What you have to do – Examine every line of the listing below. Count those containing "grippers" and state only the result.

Data shown section start

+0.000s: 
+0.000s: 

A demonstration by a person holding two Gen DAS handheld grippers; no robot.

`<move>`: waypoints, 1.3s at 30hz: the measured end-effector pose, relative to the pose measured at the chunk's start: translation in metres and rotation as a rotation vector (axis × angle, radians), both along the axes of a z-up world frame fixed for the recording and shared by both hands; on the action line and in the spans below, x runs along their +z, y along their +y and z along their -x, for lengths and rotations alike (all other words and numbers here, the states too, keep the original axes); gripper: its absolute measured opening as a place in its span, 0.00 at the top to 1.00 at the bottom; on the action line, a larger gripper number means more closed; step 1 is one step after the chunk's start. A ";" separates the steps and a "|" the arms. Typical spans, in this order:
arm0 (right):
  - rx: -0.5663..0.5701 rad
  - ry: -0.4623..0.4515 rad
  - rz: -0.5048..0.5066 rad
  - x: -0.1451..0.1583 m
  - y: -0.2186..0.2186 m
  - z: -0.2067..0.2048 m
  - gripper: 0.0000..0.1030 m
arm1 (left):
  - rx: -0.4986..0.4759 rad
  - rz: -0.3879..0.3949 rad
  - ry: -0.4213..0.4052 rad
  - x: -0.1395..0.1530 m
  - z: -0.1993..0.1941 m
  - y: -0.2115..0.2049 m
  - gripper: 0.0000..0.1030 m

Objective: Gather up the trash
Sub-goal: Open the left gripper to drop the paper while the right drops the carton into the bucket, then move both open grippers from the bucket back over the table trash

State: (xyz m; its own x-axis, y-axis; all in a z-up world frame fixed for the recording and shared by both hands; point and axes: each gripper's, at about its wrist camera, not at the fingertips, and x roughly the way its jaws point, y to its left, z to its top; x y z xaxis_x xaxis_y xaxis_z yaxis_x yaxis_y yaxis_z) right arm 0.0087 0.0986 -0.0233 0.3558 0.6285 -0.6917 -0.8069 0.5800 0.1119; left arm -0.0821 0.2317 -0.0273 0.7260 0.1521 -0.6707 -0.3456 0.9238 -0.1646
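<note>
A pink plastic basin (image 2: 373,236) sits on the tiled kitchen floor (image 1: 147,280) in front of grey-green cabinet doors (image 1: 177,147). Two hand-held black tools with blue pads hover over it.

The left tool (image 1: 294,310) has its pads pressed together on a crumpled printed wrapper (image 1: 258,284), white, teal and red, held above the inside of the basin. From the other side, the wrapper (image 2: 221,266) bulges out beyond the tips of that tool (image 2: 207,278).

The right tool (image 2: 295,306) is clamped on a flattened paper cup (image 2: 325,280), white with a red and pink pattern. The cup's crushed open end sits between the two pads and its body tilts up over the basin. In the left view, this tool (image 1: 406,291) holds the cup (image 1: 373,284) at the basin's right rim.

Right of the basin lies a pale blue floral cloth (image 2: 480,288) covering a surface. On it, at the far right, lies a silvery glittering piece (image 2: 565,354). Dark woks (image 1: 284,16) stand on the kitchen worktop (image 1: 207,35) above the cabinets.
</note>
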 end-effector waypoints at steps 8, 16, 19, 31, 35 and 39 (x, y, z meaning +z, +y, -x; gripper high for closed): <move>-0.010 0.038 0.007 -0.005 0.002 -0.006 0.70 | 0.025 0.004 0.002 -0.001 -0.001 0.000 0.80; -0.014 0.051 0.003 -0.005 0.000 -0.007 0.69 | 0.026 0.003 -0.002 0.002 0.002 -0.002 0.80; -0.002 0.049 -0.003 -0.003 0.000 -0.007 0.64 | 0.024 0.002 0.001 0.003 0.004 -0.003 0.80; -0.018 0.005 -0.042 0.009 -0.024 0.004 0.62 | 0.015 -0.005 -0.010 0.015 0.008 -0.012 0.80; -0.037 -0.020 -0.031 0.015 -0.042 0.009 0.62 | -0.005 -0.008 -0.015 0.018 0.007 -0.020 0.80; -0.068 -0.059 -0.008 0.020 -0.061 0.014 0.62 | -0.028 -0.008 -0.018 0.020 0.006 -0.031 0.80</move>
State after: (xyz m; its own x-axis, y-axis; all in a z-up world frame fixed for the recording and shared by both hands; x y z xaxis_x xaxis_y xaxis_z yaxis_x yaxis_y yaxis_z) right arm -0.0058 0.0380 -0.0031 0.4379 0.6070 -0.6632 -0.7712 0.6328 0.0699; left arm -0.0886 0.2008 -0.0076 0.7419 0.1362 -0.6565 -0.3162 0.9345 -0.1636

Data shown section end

Result of the task – 2